To alleviate this, a ventilator is actually used to push air, with increased levels of oxygen, into the lungs.
The ventilator also includes a humidifier, which adds heat and moisture to the air supply so it matches the patient's body temperature.
Patients are given medication to relax the respiratory muscles so their breathing can actually be fully regulated by the machine.
People with milder symptoms may also be given ventilation using facemasks, nasal masks, or mouthpieces which actually allows air or an oxygen mixture to be pushed into the lungs.
This is referred to as "non-invasive" ventilation, as no internal tubes are required.
Another type of ventilation - continuous positive airway pressure or CPAP - keeps a patient's airways continuously open,
Early reports from Lombardy in northern Italy suggest about 50% of patients given CPAP have avoided the requirement for full mechanical ventilation.
A type of CPAP ventilation using a hood, where pressurized oxygen is pumped in via a valve, reduces the risk or danger of airborne transmission of the virus.

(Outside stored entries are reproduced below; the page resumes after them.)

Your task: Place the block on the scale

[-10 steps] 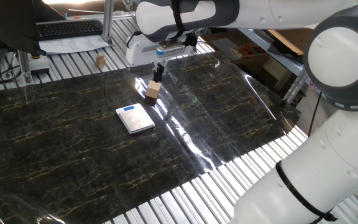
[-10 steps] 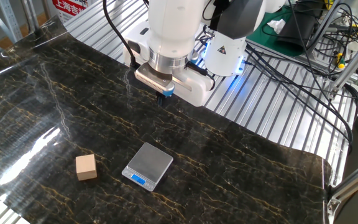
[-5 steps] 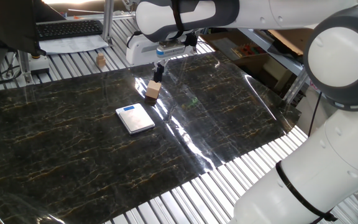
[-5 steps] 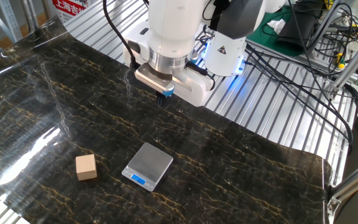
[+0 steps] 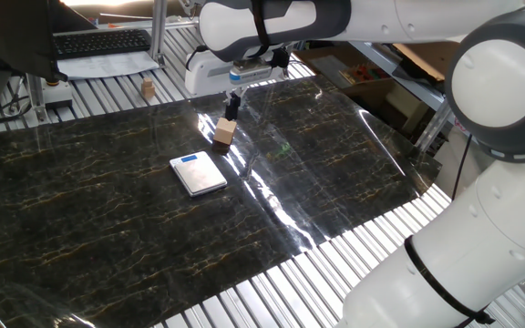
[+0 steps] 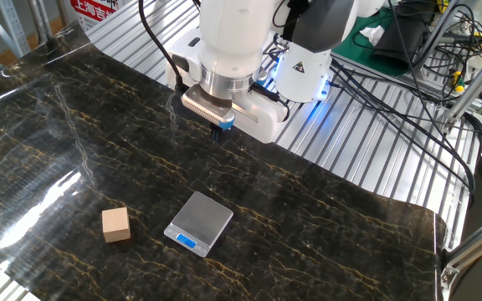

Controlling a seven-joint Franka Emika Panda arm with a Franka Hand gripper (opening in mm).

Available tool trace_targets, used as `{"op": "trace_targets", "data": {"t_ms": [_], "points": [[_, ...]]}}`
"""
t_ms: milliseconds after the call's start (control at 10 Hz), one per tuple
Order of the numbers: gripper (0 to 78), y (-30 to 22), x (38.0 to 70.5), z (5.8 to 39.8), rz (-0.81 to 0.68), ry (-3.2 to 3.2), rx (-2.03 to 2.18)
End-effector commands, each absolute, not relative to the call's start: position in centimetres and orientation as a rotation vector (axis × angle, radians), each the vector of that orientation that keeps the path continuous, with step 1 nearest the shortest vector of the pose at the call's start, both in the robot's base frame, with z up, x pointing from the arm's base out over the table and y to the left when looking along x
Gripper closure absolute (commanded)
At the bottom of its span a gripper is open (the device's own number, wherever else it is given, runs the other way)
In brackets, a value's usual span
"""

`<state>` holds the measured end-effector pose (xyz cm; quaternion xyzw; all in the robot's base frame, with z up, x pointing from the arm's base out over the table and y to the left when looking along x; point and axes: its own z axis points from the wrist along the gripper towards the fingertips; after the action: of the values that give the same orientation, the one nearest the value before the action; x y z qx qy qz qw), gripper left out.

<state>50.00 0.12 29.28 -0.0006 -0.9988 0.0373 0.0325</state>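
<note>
A dark marble-patterned surface (image 5: pixel 108 210) with gold veining fills most of both views, laid over a ribbed metal bench. Near its middle lies the scale (image 5: pixel 198 173), a flat silver-white square with a blue display strip along one edge; its weighing plate (image 6: pixel 201 216) carries nothing. The block (image 5: pixel 223 133), a plain light-tan wooden cube, sits on the surface just beside the scale, apart from it and not touching. In the other fixed view the block (image 6: pixel 115 224) lies to the left of the scale (image 6: pixel 198 223), with a strip of bare dark surface between them. The white robot arm reaches in from above, and its gripper (image 5: pixel 231 106) hangs over the surface with its dark fingertips pointing down. In one fixed view the tips appear right above the block, but the other fixed view shows the gripper (image 6: pixel 222 127) much farther back, close to the white robot base, well apart from both block and scale. The jaws hold nothing and touch nothing; the fingers look close together, but how far they are parted cannot be told from either view. A smaller tan wooden piece (image 5: pixel 147 88) stands on the ribbed metal at the far edge, near a keyboard (image 5: pixel 101 42).
</note>
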Motion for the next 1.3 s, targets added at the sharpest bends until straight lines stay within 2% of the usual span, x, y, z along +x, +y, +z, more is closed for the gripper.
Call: {"op": "trace_targets", "data": {"t_ms": [100, 300, 800, 900, 1300], "points": [[77.6, 0.11, 50.05, 29.40, 0.111, -3.077, -0.005], [77.6, 0.12, 50.05, 29.40, 0.065, -3.079, -0.004], [77.6, 0.12, 50.05, 29.40, 0.072, -3.078, -0.006], [77.6, 0.12, 49.96, 29.54, 0.071, -3.103, -0.236], [77.6, 0.14, 49.99, 29.56, 0.065, -3.091, -0.361]]}}
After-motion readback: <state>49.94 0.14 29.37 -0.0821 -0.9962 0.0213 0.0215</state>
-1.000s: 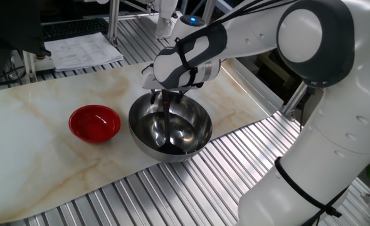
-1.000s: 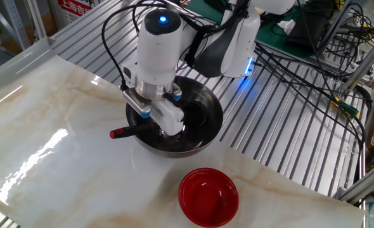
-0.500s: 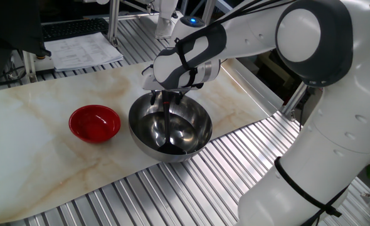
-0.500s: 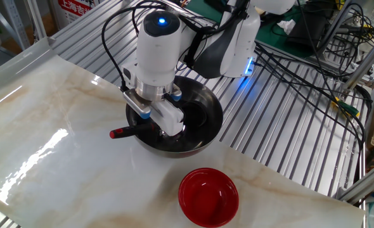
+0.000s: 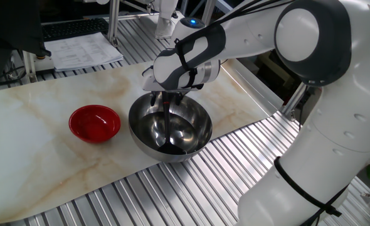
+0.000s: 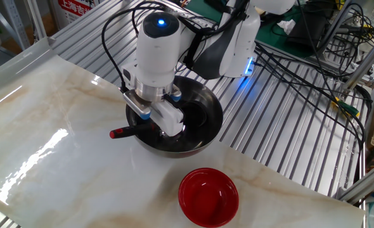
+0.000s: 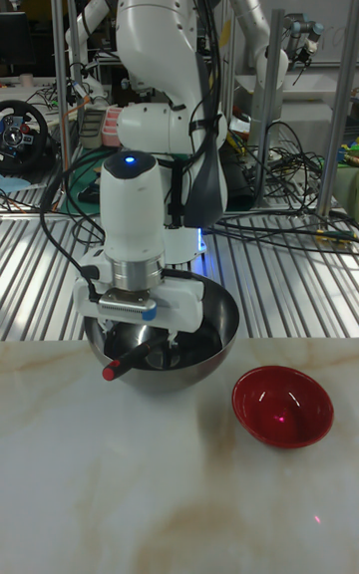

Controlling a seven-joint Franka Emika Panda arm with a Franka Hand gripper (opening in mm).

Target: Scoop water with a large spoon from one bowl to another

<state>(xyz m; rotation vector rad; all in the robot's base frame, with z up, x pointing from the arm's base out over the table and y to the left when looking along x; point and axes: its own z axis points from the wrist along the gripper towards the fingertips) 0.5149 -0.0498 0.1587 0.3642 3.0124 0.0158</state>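
Now the gripper [image 5: 167, 95] holds the large spoon [image 5: 166, 122] by its handle, its cup low inside the steel bowl [image 5: 197, 129], beside the red bowl [image 5: 95, 122].

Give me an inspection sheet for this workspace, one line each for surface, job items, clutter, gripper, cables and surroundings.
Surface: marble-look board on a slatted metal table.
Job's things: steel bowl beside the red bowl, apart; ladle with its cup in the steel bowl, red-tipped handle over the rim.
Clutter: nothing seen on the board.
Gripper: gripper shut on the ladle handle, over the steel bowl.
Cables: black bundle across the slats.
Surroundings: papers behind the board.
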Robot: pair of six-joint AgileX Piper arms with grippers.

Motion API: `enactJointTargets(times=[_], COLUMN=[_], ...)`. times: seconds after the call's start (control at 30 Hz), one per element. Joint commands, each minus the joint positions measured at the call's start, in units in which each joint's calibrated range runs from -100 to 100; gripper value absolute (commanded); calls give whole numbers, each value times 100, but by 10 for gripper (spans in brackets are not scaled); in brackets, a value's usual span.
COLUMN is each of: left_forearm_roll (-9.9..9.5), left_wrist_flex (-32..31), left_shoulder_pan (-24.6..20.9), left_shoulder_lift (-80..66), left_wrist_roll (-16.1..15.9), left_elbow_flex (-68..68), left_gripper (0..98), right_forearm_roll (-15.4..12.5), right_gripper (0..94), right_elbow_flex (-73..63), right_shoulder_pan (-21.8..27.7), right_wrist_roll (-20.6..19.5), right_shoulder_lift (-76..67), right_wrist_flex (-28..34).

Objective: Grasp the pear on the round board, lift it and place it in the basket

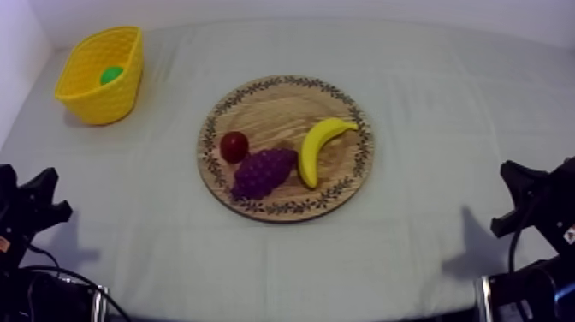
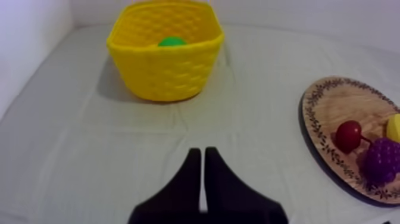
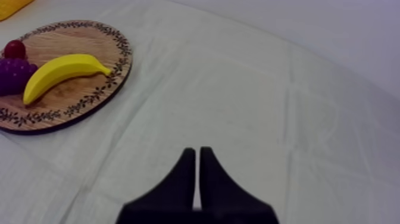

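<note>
The green pear (image 1: 111,74) lies inside the yellow basket (image 1: 101,98) at the far left of the table; its top (image 2: 172,42) peeks over the basket's rim (image 2: 163,56). The round wooden board (image 1: 282,103) in the middle holds a small red fruit (image 1: 234,146), purple grapes (image 1: 263,169) and a banana (image 1: 318,147). My left gripper (image 1: 38,199) rests low at the left, shut on nothing, its fingers (image 2: 202,158) together as a wedge. Low at the right, my right gripper (image 1: 518,199) is likewise shut and holds nothing, with its fingers (image 3: 196,158) pressed together over bare cloth.
White walls border the table at the left and back. The board's rim (image 2: 312,128) lies to the right of my left gripper, and the banana (image 3: 59,72) and grapes (image 3: 13,74) sit far left of my right one.
</note>
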Motion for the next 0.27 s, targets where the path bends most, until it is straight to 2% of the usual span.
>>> enactJointTargets(times=[0.0, 0.1, 0.23], left_forearm_roll=[-9, -16, -18], left_wrist_flex=[-303, -422, -469], left_shoulder_pan=[0, 0, 0], left_shoulder_lift=[4, 3, 3], left_wrist_roll=[307, 516, 631], left_elbow_flex=[68, 101, 114], left_gripper=[0, 0, 0], right_forearm_roll=[-1, -1, -1], right_gripper=[4, 4, 4], right_elbow_flex=[-5, -5, -5], right_shoulder_pan=[-3, -3, -3], right_wrist_roll=[3, 1, 3], right_shoulder_lift=[-4, -4, -4], right_wrist_flex=[4, 4, 4])
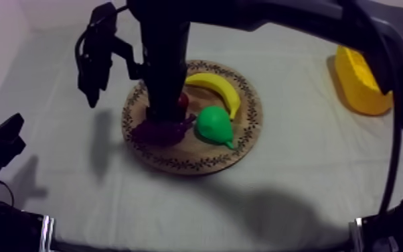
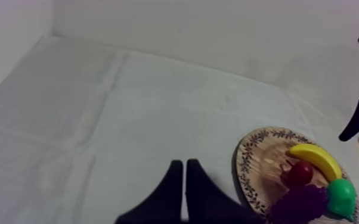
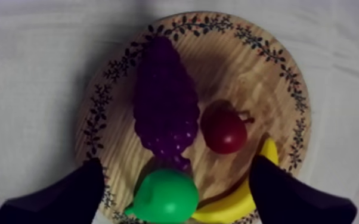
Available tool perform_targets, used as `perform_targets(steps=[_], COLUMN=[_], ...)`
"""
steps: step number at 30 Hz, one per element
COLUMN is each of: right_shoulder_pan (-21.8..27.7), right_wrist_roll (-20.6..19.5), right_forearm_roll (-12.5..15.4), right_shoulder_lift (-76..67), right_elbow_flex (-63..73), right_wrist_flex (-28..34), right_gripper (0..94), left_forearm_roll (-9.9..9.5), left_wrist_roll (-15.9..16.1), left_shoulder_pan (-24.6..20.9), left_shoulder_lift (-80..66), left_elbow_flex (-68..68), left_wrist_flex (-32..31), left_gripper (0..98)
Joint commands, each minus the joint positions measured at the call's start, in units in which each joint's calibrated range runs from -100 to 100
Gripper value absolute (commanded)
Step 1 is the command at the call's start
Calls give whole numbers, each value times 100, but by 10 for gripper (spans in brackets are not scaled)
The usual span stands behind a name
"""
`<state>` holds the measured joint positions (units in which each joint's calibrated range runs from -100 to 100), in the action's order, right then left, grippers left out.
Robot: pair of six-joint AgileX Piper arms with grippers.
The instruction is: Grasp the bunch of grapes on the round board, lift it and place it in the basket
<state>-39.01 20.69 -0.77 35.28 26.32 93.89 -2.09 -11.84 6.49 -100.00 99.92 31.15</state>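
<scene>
The dark purple bunch of grapes (image 1: 160, 131) (image 3: 164, 101) lies on the left part of the round wooden board (image 1: 244, 144) (image 3: 259, 71). My right gripper (image 1: 166, 119) (image 3: 179, 190) hangs straight above the board, open, its fingers (image 3: 86, 190) spread wide over the pear's end of the board, with the grapes just beyond them. The yellow basket (image 1: 361, 80) stands at the far right of the table. My left gripper (image 1: 3, 137) (image 2: 185, 179) sits low at the left, shut on nothing, with the board (image 2: 259, 161) and grapes (image 2: 298, 202) off to its right.
Also on the board are a banana (image 1: 217, 87) (image 3: 229, 205), a green pear (image 1: 214, 124) (image 3: 167, 196) and a small red fruit (image 1: 183, 102) (image 3: 223, 131) beside the grapes. My right arm spans from the upper right across the table. Bare cloth lies between board and basket.
</scene>
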Motion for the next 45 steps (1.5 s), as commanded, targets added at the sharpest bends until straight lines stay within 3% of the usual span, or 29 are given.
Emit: perform_targets(steps=[1, 31, 39, 45], right_shoulder_pan=[7, 29, 86, 138], right_wrist_roll=[46, 256, 200, 219], right_forearm_roll=[17, 205, 191, 160], right_shoulder_lift=[126, 1886, 2045, 1821], right_elbow_flex=[29, 870, 966, 814], right_wrist_flex=[-4, -312, -517, -576], right_gripper=[740, 711, 431, 363], left_forearm_roll=[-4, -4, -4, -4], left_wrist_roll=[-1, -1, -1, -1], left_shoulder_pan=[-1, -1, -1, -1], left_shoulder_lift=[0, 0, 0, 0], left_elbow_flex=[-4, -4, -4, -4], left_wrist_flex=[-3, -3, -3, -3], left_gripper=[1, 1, 1, 1])
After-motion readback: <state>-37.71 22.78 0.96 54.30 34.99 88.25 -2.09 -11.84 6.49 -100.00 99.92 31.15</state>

Intensive Care Units (ICUs) would usually put patients that are suffering acute respiratory distress on mechanical ventilation quickly, in order to make sure oxygen levels in the body actually stay normal.
However, Dr. Shondipon Laha, who is from the intensive care Society, said that until and unless they become seriously ill, most patients with Covid-19 wouldn't really need or require a mechanical ventilator and could actually be treated at home or with supplementary oxygen.
Although there were several risks or dangers when using ventilators, like not knowing who would really suffer long-term effects, Dr. Laha said that sometimes a ventilator was "the only way of actually getting oxygen into the patient".
Another issue, Dr. Laha explained, was having enough trained staff in order to operate the ventilators correctly.